O que você precisa saber sobre o Tema 347 recentemente julgado pela TNU?
Tema 347 da TNU: aposentadoria especial de ACS e ACE não é automática e exige prova técnica individualizada
A Emenda Constitucional nº 120/2022 gerou grande expectativa entre os agentes
comunitários de saúde (ACS) e os agentes de combate às endemias (ACE). Ao tratar da
valorização dessas categorias, muitos passaram a defender que haveria reconhecimento
automático do direito à aposentadoria especial apenas em razão da função exercida.
Contudo, essa interpretação foi submetida à análise da Turma Nacional de
Uniformização, que fixou entendimento vinculante no Tema 347, afastando a tese da
concessão automática do benefício.
O ponto central da controvérsia está na natureza jurídica da EC 120/2022. Embora
a emenda tenha reconhecido a relevância social e os riscos inerentes às atividades
desempenhadas por ACS e ACE, ela não disciplinou, de forma detalhada, os requisitos
para a concessão da aposentadoria especial no Regime Geral de Previdência Social.
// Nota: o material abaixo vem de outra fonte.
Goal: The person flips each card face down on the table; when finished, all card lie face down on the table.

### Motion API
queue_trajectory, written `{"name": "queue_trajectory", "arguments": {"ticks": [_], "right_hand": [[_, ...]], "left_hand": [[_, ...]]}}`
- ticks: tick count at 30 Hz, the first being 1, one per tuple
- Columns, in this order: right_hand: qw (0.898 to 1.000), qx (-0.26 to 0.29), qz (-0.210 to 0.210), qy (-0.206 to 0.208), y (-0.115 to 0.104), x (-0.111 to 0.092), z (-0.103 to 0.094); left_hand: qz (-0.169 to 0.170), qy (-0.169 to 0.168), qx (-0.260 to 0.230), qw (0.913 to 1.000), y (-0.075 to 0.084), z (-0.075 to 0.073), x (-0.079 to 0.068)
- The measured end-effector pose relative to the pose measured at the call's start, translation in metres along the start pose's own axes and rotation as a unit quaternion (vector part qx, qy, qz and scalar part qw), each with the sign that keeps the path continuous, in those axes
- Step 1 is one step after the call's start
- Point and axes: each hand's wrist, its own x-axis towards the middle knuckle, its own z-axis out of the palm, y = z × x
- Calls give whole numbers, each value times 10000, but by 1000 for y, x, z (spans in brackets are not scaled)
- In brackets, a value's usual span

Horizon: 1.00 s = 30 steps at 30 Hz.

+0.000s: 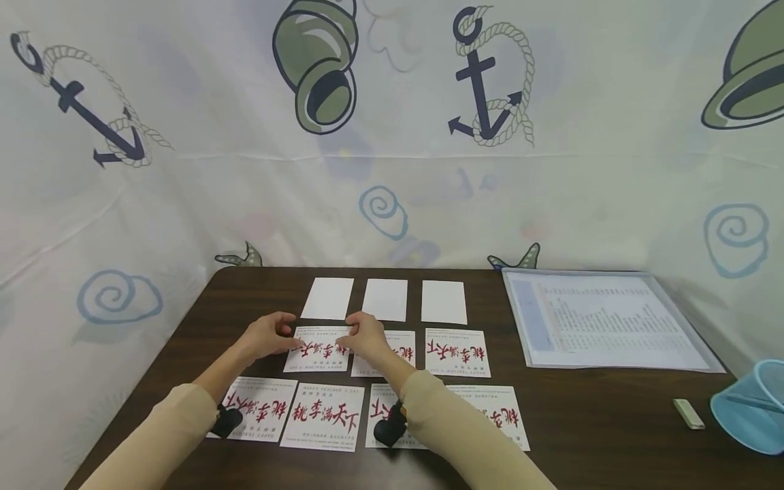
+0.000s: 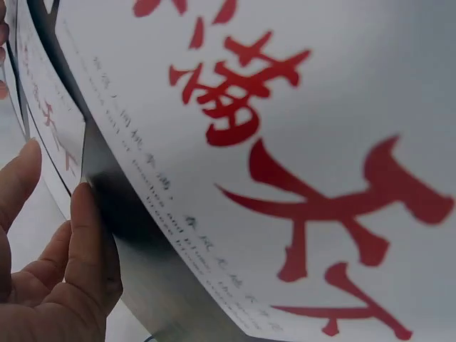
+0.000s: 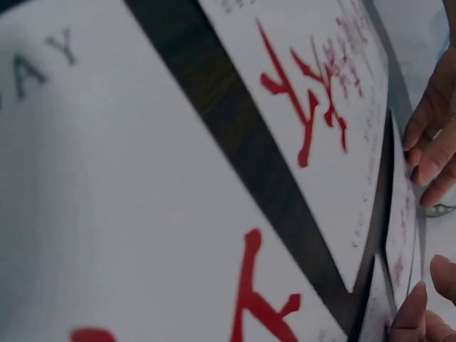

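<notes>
My left hand point(image 1: 269, 335) is at the left edge of a white card with red lettering point(image 1: 315, 357), which lies flat at the left of the middle row. Its thumb touches that edge, and the other fingers bend loosely beyond the far corner. At the card's right side is my right hand point(image 1: 369, 338), thumb over the edge and forefinger near the far corner. Thumb and fingers stand apart on both hands. Under the right hand, a second lettered card point(image 1: 401, 346) is partly hidden. In the left wrist view, a fingertip point(image 2: 84, 196) meets a card's corner.
A third lettered card point(image 1: 457, 352) ends the middle row. Blank white cards point(image 1: 328, 298) lie behind. In front are several lettered cards, one point(image 1: 321, 416) turned the other way. On the right are a printed sheet point(image 1: 603, 320), a small pale block point(image 1: 689, 414) and a blue container point(image 1: 750, 415).
</notes>
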Motion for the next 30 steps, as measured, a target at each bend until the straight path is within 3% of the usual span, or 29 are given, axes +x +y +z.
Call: {"name": "queue_trajectory", "arguments": {"ticks": [7,10,18,30], "right_hand": [[9897,-1373,-339,210,1,4,8],[9849,-1644,-474,253,0,5,9],[9863,-1614,-276,205,0,4,10],[9889,-1472,-100,191,-2,4,9]], "left_hand": [[159,200,635,9977,-2,2,3],[306,267,677,9969,0,1,2],[138,100,697,9974,1,1,3],[222,34,676,9975,-2,2,5]]}}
Diante disso, a TNU entendeu que a norma constitucional depende de regulamentação por
lei complementar para produzir efeitos concretos quanto ao enquadramento automático da
atividade como especial.
Em termos técnicos, a decisão reafirma o princípio da necessidade de norma
integradora quando o texto constitucional não é autoexecutável. A aposentadoria especial,
nos termos do art. 201, §1º, da Constituição Federal, exige critérios diferenciados
definidos em lei complementar. Assim, sem essa regulamentação específica, não se pode
presumir o direito apenas com base na função exercida.
Na prática, o Tema 347 estabelece que a atividade de agente comunitário de saúde
ou agente de combate às endemias não foi automaticamente reconhecida como especial.
Isso significa que continua sendo indispensável a comprovação da efetiva exposição a
agentes nocivos, especialmente biológicos, conforme já exigido pela legislação
previdenciária e pela jurisprudência consolidada.
Dessa forma, permanecem aplicáveis as regras ordinárias previstas na legislação
previdenciária, como a necessidade de apresentação do Perfil Profissiográfico
Previdenciário (PPP) e de laudos técnicos que demonstrem a habitualidade e permanência
da exposição aos agentes agressivos. A simples descrição do cargo ou da função não é
suficiente para caracterizar o tempo especial.
O impacto da decisão é significativo para os processos em andamento nos
Juizados Especiais Federais. O entendimento uniformizado orienta magistrados e turmas
recursais a exigirem prova técnica individualizada da exposição, afastando pedidos baseados exclusivamente na EC 120/2022. Isso confere maior previsibilidade às decisões
judiciais, mas também impõe maior rigor probatório aos segurados.
É importante destacar que o Tema 347 não afasta a possibilidade de
reconhecimento da atividade especial. Pelo contrário, ele apenas reafirma que o
reconhecimento depende de prova concreta das condições de trabalho. Muitos agentes
efetivamente estão expostos a riscos biológicos relevantes, o que pode viabilizar o
enquadramento, desde que devidamente documentado.
Por fim, o cenário permanece aberto à evolução legislativa. Caso seja editada a lei
complementar regulamentadora mencionada pela TNU, o regime jurídico poderá ser
alterado, eventualmente consolidando um tratamento diferenciado às categorias. Até lá,
contudo, prevalece o entendimento de que não há direito automático à aposentadoria
especial, sendo imprescindível a análise técnica e individualizada de cada caso.